WHAT YOU HAVE TO DO -> From the listing below, copy only the lines running from the line that contains "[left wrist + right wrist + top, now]" to the line that contains "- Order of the", both included.

RECORD EXTRACTS ->
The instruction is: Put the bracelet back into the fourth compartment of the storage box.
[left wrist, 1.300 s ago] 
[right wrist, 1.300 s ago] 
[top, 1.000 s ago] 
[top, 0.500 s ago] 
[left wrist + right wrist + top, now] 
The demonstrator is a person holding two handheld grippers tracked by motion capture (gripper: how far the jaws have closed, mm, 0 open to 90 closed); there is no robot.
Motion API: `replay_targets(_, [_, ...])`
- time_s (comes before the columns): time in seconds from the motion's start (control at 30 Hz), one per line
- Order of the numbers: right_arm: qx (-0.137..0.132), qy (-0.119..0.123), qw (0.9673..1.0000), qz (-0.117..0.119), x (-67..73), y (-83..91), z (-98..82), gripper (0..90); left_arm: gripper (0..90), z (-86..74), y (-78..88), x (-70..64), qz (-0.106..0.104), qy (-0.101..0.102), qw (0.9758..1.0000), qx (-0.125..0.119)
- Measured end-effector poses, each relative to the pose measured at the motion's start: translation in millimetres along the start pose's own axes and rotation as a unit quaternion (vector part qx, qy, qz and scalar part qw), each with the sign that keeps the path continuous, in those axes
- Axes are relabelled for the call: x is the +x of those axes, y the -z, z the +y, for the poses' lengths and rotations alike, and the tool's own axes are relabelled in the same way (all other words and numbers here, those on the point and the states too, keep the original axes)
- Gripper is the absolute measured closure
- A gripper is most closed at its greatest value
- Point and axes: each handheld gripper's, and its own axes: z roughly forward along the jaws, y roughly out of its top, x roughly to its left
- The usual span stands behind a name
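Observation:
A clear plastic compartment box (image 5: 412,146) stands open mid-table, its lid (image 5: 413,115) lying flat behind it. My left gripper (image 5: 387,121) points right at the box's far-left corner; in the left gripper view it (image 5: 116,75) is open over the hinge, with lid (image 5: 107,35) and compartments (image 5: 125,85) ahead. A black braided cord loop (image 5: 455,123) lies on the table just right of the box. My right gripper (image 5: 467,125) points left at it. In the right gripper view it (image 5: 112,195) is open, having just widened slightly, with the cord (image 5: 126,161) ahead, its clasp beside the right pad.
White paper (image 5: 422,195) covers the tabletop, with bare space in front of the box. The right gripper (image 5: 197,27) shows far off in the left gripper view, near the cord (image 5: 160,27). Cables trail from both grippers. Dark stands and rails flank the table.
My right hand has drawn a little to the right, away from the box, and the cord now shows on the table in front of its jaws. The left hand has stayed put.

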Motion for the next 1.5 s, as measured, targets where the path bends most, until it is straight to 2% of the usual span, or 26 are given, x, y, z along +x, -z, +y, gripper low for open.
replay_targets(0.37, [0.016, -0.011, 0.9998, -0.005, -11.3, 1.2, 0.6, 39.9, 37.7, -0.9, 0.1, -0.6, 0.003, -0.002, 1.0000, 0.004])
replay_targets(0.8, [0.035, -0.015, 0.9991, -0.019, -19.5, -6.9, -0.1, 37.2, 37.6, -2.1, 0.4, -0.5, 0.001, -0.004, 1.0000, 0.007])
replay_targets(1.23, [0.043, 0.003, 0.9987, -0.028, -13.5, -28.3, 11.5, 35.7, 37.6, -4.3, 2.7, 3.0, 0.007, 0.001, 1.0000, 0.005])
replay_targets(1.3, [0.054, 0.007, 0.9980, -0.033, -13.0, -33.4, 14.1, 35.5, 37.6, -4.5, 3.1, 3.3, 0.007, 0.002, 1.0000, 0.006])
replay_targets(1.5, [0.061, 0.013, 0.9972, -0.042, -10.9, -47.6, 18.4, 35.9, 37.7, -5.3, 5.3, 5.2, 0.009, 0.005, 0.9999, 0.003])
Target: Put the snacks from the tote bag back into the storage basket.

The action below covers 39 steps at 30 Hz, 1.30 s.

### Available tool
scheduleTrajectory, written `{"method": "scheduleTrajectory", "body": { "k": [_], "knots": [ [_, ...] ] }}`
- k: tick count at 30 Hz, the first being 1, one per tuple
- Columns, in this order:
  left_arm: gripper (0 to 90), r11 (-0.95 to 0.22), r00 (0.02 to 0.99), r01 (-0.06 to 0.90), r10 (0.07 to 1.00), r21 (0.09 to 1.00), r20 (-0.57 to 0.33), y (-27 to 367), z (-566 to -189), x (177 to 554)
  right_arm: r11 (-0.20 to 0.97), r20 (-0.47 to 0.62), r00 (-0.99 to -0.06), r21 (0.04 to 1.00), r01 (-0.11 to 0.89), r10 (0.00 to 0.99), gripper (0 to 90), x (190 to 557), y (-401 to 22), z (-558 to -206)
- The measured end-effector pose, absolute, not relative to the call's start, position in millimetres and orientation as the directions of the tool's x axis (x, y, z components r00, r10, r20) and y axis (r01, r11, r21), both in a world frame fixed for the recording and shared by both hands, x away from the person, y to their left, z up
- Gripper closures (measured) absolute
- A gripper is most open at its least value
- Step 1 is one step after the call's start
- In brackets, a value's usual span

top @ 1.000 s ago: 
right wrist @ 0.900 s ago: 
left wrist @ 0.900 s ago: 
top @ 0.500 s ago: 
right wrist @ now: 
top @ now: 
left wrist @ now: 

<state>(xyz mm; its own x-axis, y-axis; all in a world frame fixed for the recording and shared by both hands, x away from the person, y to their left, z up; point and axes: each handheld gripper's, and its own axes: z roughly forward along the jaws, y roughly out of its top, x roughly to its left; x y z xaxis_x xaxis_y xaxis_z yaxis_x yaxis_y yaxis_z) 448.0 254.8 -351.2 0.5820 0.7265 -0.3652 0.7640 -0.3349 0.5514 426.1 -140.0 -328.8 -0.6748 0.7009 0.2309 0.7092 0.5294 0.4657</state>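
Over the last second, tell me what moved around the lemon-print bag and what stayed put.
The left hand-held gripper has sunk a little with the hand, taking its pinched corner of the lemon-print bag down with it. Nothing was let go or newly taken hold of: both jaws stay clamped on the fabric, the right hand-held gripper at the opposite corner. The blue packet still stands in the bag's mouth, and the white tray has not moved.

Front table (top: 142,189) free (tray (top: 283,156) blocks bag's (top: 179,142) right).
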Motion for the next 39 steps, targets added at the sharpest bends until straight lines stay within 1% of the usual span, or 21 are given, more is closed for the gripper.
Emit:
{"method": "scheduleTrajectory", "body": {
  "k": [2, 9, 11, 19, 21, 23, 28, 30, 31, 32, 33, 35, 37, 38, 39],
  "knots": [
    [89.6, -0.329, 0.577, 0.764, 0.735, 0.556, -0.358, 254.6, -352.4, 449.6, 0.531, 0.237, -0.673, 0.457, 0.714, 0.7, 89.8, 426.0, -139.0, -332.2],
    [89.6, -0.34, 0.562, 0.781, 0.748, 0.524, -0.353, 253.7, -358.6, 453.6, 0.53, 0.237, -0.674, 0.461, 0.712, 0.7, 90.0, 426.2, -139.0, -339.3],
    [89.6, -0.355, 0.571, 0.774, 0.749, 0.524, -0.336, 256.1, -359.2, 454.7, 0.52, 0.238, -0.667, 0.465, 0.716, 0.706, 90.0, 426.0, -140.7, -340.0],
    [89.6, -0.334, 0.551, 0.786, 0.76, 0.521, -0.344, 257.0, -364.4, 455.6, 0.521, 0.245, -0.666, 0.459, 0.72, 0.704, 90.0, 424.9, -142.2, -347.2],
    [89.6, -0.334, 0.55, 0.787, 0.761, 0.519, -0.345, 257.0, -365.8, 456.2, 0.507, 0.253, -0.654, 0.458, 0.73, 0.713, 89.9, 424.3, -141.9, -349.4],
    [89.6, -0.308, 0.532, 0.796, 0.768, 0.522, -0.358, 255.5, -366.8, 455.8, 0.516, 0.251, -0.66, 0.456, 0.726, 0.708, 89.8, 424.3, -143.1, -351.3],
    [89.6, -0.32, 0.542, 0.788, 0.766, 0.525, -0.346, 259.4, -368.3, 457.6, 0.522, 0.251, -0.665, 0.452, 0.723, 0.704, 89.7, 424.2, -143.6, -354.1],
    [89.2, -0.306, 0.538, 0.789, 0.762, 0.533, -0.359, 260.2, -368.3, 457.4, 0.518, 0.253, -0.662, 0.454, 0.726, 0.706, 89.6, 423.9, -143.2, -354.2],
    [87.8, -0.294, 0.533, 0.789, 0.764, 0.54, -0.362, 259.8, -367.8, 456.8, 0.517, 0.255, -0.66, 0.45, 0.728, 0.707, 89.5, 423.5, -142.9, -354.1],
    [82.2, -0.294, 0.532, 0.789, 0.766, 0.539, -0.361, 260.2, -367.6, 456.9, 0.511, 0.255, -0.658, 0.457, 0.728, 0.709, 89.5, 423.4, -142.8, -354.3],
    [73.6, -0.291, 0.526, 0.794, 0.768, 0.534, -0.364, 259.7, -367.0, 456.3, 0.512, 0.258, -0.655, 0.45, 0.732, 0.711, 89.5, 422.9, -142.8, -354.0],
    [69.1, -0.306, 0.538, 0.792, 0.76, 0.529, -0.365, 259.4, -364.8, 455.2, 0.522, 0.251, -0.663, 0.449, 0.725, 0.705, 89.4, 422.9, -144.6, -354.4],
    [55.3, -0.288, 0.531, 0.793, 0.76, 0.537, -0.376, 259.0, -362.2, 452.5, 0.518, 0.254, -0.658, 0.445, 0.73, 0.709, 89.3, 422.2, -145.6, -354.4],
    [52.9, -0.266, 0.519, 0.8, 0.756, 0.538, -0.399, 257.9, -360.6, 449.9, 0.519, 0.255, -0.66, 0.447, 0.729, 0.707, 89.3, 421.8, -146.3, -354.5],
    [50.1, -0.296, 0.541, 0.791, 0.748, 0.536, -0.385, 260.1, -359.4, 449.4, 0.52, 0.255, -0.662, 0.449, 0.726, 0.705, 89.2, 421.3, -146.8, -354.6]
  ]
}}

EXERCISE RESPONSE ->
[left wrist + right wrist + top, now] 
The demonstrator is a person holding two handheld grippers tracked by motion capture (gripper: how far the jaws have closed, mm, 0 open to 90 closed); there is no robot.
Motion API: `replay_targets(_, [_, ...])`
- time_s (comes before the columns): time in seconds from the motion's start (control at 30 Hz), one per line
- Order of the numbers: right_arm: qx (-0.137..0.132), qy (-0.119..0.123), qw (0.9673..1.0000), qz (-0.117..0.119), x (-67..73), y (-83..91), z (-98..82), gripper (0..90); left_arm: gripper (0..90), z (-86..74), y (-78..88), x (-70..64), qz (-0.106..0.104), qy (-0.101..0.102), qw (0.9758..1.0000), qx (-0.125..0.119)

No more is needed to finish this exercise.